Google Groups no longer supports new Usenet posts or subscriptions. Historical content remains viewable.
Dismiss

a premature optimization

5 views
Skip to first unread message

Will Coleda

unread,
Aug 6, 2006, 1:03:21 PM8/6/06
to parrot-...@perl.org
Ok. I've recently converted much of partcl's test suite over to "pure
tcl". Instead of using a perl based test script, the tests are now
written in tcl, using a very small test::more like script. Now we can
more easily run the tests from tcl's own test suite, and easily use
tclsh to run our own tests.

This also turned out to be a speed win for the smaller test scripts:
only one parrot had to be invoked.

However, for larger test files (like t/cmd_expr.t), it's a definite
slowdown.

If we run:

../../parrot tcl.pbc --pir t/cmd_expr.t

we get a 9K line PIR sub. Running this through parrot dies after
about 2.5m on an runtime error on one of the tests.

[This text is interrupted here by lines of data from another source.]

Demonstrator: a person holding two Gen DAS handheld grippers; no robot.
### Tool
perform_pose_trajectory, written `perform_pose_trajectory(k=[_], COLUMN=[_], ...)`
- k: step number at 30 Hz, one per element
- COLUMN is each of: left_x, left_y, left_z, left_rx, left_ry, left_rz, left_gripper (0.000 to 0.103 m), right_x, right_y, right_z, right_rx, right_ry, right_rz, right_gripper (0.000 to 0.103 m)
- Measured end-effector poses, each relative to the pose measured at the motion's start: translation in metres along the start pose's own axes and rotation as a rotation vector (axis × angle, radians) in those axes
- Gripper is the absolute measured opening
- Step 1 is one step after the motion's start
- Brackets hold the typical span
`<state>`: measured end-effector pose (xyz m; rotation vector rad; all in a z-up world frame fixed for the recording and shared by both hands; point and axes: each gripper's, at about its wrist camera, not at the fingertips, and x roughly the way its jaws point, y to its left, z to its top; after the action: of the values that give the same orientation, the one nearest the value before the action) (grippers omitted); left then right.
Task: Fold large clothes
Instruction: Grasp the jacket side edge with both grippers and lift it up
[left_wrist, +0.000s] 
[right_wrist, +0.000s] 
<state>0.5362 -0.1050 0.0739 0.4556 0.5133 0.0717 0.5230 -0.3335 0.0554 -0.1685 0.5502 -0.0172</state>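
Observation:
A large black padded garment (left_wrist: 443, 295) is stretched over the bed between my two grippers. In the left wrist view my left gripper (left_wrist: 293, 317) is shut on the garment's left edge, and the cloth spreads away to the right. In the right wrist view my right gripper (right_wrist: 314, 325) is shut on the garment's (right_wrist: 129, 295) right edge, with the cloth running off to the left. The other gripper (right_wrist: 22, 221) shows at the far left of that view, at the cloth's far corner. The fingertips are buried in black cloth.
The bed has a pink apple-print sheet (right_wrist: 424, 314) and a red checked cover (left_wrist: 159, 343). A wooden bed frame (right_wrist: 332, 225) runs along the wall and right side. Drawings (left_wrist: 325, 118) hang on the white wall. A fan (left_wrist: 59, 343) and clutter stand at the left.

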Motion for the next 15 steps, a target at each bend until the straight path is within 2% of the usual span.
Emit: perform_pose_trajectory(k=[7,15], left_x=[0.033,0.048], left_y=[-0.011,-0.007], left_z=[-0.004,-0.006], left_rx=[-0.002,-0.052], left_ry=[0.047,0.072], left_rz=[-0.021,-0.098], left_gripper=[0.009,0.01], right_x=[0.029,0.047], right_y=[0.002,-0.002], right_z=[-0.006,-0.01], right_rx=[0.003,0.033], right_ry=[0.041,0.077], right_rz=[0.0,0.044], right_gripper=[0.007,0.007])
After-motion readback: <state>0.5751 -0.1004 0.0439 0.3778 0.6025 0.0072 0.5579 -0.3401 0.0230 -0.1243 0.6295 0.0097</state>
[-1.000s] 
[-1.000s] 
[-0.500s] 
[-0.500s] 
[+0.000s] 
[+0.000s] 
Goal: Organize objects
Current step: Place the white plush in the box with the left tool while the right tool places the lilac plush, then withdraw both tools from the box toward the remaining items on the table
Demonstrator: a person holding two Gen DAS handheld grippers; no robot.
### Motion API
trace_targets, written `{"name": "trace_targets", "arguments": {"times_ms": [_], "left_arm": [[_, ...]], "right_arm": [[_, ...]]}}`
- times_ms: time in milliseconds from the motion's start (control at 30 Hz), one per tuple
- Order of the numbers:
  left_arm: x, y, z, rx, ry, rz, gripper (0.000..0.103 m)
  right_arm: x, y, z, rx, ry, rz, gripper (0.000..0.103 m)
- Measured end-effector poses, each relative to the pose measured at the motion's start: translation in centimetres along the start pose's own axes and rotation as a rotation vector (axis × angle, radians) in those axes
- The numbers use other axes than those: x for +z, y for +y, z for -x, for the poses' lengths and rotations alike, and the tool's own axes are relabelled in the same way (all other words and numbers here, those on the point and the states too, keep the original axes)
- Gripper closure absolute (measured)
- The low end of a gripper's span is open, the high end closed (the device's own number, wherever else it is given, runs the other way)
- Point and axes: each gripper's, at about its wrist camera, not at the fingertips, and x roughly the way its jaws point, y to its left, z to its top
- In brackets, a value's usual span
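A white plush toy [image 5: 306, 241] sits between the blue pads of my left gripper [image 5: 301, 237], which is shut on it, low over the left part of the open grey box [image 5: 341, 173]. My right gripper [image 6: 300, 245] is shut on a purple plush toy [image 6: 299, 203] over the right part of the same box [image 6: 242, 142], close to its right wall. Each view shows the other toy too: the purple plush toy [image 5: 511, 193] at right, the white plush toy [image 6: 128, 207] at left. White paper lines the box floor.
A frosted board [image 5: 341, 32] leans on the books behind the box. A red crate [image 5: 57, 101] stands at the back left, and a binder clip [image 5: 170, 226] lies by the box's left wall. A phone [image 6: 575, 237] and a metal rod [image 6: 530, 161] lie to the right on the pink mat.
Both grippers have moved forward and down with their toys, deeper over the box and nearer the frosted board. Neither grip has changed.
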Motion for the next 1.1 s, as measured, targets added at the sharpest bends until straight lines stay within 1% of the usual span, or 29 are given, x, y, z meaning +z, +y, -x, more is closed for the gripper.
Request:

Here's a snippet from near the end of the code:

start_1559:
dynamic_1559:
.local pmc command
$P1566 = new .String
$P1566 = 'foreach'
push_eh invalid_1559
command = get_hll_global '&foreach'
clear_eh
if_null command, invalid_1559
$P1565 = command($P1560, $P1561, $P1563)
goto end_1559
invalid_1559:
.local pmc interactive
interactive = get_root_global ['tcl'], '$tcl_interactive'
unless interactive goto err_command1559
.local pmc unk
unk=find_global '&unknown'
unk($P1566, $P1560, $P1561, $P1563)
goto end_1559
err_command1559:
$S0 = $P1566
$S0 = concat "invalid command name \"", $S0
$S0 .= "\""
.throw($S0)
end_1559:

.return ($P1565)

note the .local declarations there - command, interactive, unk -
they're duplicated many times throughout the code. In an effort to
make this better (both more correct and faster), I made a local
modification to the compiler to avoid re-using named pmcs. So, with
this change, we get:

start_1559:
dynamic_1559:
.local pmc command_1559
$P1566 = new .String
$P1566 = 'foreach'
push_eh invalid_1559
command_1559 = get_hll_global '&foreach'
clear_eh
if_null command_1559, invalid_1559
$P1565 = command_1559($P1560, $P1561, $P1563)
goto end_1559
invalid_1559:
.local pmc interactive_1559
interactive_1559 = get_hll_global '$tcl_interactive'
unless interactive_1559 goto err_command1559
.local pmc unk_1559
unk_1559=get_hll_global '&unknown'
unk_1559($P1566, $P1560, $P1561, $P1563)
goto end_1559
err_command1559:
$S0 = $P1566
$S0 = concat "invalid command name \"", $S0
$S0 .= "\""
.throw($S0)
end_1559:

So, this adds (rough guess) about 4600 unique variables to the sub.
This makes the run time go from about 2.5m to nearly 7m. (until the
same eventual runtime failure which isn't an issue for the purposes
of this post. =-).

So... not sure if this is more a question for the partcl end (how can
we generate PIR more suitable to parrot), or for the parrot end (how
can we more efficiently handle this kind of PIR).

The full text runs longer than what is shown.